In T.S. Eliot's powerful drama, Murder in the Cathedral, Becket faces a final temptation to seek martyrdom for earthly glory and revenge. With real insight into his life situation, Thomas responds: "The last temptation is the greatest treason: To do the right deed for the wrong reason."
Living In The Moment:
Always have a firm and determined intention of wanting to serve God with all your heart for your whole life. Do not be concerned about tomorrow, and think only about doing good today. When tomorrow comes and is called "today," then you can think about it.
Quote by S. Padre Pio:
Often say to Jesus: 'What can I have on earth, or what can I expect in heaven, if not you, O my Jesus?...'
Divine Mercy Reflection
Reflections on Notebook Six: 327-365
We enter, now, the last of the six notebooks that Saint Faustina filled with revelations from our Lord about His unfathomable and perfect Mercy. At this point, the Message of Mercy should be clear and evoking of a deep trust in the incomprehensible love of God. All that has been shared to this point reveals that God is relentless in His pursuit of you, seeking only to love you unconditionally and to draw you into His glorious life for all eternity.

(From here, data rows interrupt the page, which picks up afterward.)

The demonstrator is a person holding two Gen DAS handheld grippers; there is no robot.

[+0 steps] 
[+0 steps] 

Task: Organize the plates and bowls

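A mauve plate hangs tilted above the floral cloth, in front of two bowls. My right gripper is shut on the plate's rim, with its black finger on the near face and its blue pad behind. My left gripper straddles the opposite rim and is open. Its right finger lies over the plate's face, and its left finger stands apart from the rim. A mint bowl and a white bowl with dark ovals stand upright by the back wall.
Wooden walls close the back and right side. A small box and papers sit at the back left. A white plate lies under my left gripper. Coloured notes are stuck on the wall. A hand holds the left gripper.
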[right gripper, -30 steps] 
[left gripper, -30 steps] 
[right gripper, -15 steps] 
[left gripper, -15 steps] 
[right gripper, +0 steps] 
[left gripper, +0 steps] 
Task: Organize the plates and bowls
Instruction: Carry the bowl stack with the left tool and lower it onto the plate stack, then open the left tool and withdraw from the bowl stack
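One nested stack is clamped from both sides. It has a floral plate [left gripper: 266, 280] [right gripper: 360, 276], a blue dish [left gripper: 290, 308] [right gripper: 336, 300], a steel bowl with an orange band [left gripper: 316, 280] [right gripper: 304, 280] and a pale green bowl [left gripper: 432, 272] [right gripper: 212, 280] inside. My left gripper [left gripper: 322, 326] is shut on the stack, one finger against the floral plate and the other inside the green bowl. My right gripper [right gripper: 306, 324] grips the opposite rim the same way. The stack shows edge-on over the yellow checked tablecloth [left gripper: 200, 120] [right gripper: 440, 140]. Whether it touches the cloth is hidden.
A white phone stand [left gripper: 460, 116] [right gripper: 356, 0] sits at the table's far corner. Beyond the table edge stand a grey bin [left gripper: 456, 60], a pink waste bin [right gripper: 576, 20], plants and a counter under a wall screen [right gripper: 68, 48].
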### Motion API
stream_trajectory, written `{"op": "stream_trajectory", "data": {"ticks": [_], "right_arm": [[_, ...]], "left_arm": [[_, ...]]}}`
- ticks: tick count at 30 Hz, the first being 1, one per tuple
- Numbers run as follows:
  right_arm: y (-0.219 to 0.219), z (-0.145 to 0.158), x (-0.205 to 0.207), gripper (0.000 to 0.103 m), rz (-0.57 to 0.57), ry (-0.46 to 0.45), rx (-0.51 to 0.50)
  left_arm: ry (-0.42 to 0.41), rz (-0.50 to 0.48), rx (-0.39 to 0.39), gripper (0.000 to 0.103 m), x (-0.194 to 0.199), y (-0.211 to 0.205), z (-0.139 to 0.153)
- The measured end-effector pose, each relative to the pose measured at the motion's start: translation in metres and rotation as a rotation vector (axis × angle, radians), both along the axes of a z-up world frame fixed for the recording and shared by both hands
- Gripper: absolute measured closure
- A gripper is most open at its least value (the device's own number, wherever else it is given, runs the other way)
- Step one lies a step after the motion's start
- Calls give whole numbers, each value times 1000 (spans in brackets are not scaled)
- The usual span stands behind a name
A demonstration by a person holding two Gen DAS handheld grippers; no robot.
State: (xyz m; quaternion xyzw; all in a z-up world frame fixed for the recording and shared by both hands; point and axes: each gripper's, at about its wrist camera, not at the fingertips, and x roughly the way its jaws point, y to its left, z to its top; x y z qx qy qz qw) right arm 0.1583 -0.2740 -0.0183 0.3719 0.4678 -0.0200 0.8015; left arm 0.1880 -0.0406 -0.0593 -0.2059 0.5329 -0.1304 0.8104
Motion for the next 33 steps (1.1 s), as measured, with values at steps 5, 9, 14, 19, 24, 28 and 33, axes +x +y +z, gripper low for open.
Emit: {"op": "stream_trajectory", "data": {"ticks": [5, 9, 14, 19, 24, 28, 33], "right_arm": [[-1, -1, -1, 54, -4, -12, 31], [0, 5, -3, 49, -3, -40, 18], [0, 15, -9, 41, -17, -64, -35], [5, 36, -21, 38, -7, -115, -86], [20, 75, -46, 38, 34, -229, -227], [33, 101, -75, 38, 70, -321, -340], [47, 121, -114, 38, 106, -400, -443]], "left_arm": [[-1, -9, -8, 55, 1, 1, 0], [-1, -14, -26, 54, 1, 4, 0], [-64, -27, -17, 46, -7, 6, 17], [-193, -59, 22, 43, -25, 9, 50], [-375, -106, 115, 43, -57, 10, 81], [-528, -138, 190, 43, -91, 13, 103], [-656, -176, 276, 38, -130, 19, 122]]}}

The greatest obstacle to this call to holiness is sin. But it is abundantly clear that sin is no match for the Mercy of God. His Mercy dispels your sin in an instant, disposing of your past errors forever. God’s only desire is the present moment, for in this present moment He comes to you, descending from the heights of Heaven, entering into the inner core of your soul so as to form a perfect communion with you, lifting you up to share in His divine life.
This final notebook will be reflected upon as a summary of all that has been reflected upon thus far. Just like the reflections on the first notebook, the reflections for this notebook will be short and to the point. Once you finish this chapter you are invited to return to it often as a way of quickly and easily reminding yourself of the abundant Mercy of God. The Lord’s love is perfect in every way. Allow Him to speak this truth to you with clarity and conviction.
Reflection 363: Hearing God Speak
Imagine you were in a crowded room with much noise and someone whispered to you from across the room. You may notice them trying to speak but it would be difficult to hear. This is much like the Voice of God. When God speaks, He whispers. He speaks gently and quietly and only those who are truly recollected throughout the day will notice His Voice and hear what He says. The Lord wants us to eliminate the many distractions of our day, the constant noise of the world and all that drowns out His gentle command of love. Seek to be recollected, silencing the noise of the world, and the Lord’s gentle Voice will become crystal clear (See Diary #1779).
Do you hear God speak to you? If not, what is it that distracts you and competes for your attention? Look into your heart and know that the gentle Voice of God speaks to you day and night. Try to be absolutely attentive to His Voice of perfect love, and follow all that He asks. Ponder His Voice not only today, but always. Build a habit of attentiveness so that you will never miss a word that He says.
Lord, I love You with a burning love and desire to hear You speak to me always. Help me to eliminate the many distractions of life so that nothing will ever compete with Your gentle Voice. Jesus, I trust in You.